Global insurance giant Manulife is looking to wearable fitness trackers, data collection and an enticing rewards program to boost sluggish sales and connect with customers in a radical new way.

Or that’s the pitch anyway.

What’s really going on is Big Insurance is looking to extend their information advantage over you, the Small Customer. Insurance companies make their money by taking bets they, on average, win. In order to maintain that average, or increase it, they collect oodles of data on the policies they write to figure out the odds of having to pay.

If the odds are in their favor, they give you a policy. If the odds favor you, they don’t.

Plus they’re always looking for a way not to pay. Pre-existing medical condition? They’ll take your money until it comes time to use the policy, then they’ll weasel out of the bet.

By giving insurance companies more data, you allow them to fine tune their betting and welshing strategies. It may look like you’re getting a good deal or fair coverage but thanks to supercomputers and loads of data they’ll win – every time. You’ll lose.

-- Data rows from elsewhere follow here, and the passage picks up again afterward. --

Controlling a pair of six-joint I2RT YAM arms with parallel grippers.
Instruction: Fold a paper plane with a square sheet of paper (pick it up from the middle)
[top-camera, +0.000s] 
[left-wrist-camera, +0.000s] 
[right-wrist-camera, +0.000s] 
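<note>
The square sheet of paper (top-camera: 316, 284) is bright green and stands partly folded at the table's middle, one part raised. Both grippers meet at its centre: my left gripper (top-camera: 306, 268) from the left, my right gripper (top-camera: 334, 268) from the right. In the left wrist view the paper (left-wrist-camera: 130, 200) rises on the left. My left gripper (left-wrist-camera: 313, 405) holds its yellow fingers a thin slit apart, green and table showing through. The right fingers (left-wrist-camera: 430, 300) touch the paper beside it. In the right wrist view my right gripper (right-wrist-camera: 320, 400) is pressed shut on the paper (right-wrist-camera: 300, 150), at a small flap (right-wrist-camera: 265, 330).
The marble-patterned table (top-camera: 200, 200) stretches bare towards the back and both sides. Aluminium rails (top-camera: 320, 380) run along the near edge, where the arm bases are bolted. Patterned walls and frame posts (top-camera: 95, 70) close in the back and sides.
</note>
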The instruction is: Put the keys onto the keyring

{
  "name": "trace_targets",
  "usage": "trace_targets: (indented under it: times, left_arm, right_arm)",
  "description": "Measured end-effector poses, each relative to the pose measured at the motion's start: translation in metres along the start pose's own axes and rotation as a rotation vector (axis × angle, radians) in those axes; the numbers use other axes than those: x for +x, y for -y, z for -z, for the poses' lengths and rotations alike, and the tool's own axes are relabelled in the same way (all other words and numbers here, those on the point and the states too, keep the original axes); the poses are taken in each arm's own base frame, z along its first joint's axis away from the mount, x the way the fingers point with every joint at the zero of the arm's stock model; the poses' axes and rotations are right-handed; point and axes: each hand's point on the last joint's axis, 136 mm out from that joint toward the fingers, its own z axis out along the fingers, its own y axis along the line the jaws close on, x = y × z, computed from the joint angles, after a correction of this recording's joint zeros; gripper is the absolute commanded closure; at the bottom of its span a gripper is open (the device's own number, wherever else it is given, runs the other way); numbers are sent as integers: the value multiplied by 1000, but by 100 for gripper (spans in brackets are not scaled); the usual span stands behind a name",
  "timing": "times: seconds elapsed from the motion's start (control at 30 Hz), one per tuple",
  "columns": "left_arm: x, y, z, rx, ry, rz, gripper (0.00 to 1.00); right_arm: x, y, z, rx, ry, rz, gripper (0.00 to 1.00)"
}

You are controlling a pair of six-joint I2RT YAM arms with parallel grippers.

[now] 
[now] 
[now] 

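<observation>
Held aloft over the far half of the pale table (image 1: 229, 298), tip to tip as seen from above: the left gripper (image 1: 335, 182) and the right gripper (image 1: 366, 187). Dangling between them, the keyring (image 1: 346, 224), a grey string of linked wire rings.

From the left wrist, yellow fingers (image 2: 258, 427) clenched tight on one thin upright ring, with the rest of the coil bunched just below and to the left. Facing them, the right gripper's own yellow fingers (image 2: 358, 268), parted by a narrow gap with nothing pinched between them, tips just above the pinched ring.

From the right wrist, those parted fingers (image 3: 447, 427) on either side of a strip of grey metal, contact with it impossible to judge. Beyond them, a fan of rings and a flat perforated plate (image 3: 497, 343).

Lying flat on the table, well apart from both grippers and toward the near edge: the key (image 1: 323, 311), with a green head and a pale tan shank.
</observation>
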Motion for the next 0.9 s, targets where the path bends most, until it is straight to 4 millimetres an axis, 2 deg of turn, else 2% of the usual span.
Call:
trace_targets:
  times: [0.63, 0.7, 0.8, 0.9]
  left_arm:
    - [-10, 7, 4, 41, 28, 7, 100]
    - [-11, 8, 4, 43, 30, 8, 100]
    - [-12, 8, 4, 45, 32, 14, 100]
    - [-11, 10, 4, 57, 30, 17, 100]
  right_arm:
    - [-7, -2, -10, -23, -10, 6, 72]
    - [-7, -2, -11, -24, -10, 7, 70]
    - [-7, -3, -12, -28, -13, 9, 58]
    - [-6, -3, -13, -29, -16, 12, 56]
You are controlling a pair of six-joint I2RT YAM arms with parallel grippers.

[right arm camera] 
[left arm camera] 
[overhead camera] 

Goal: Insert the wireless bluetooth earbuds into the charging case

The insurance companies are looking to massively extend that advantage by offering rate reductions and incentives to customers who will share this data. For instance, customers who demonstrate they’re focused on health – from annual checkups and flu shots to frequent gym visits. Or installing GPS trackers in your car to make sure you drive the speed limit and don’t under-report how much driving you do in a year.

Manulife’s U.S. program, run by subsidiary John Hancock Financial Services, gives customers points not only for working out, but also for maintaining good levels of blood glucose, cholesterol and blood pressure, and for not using tobacco.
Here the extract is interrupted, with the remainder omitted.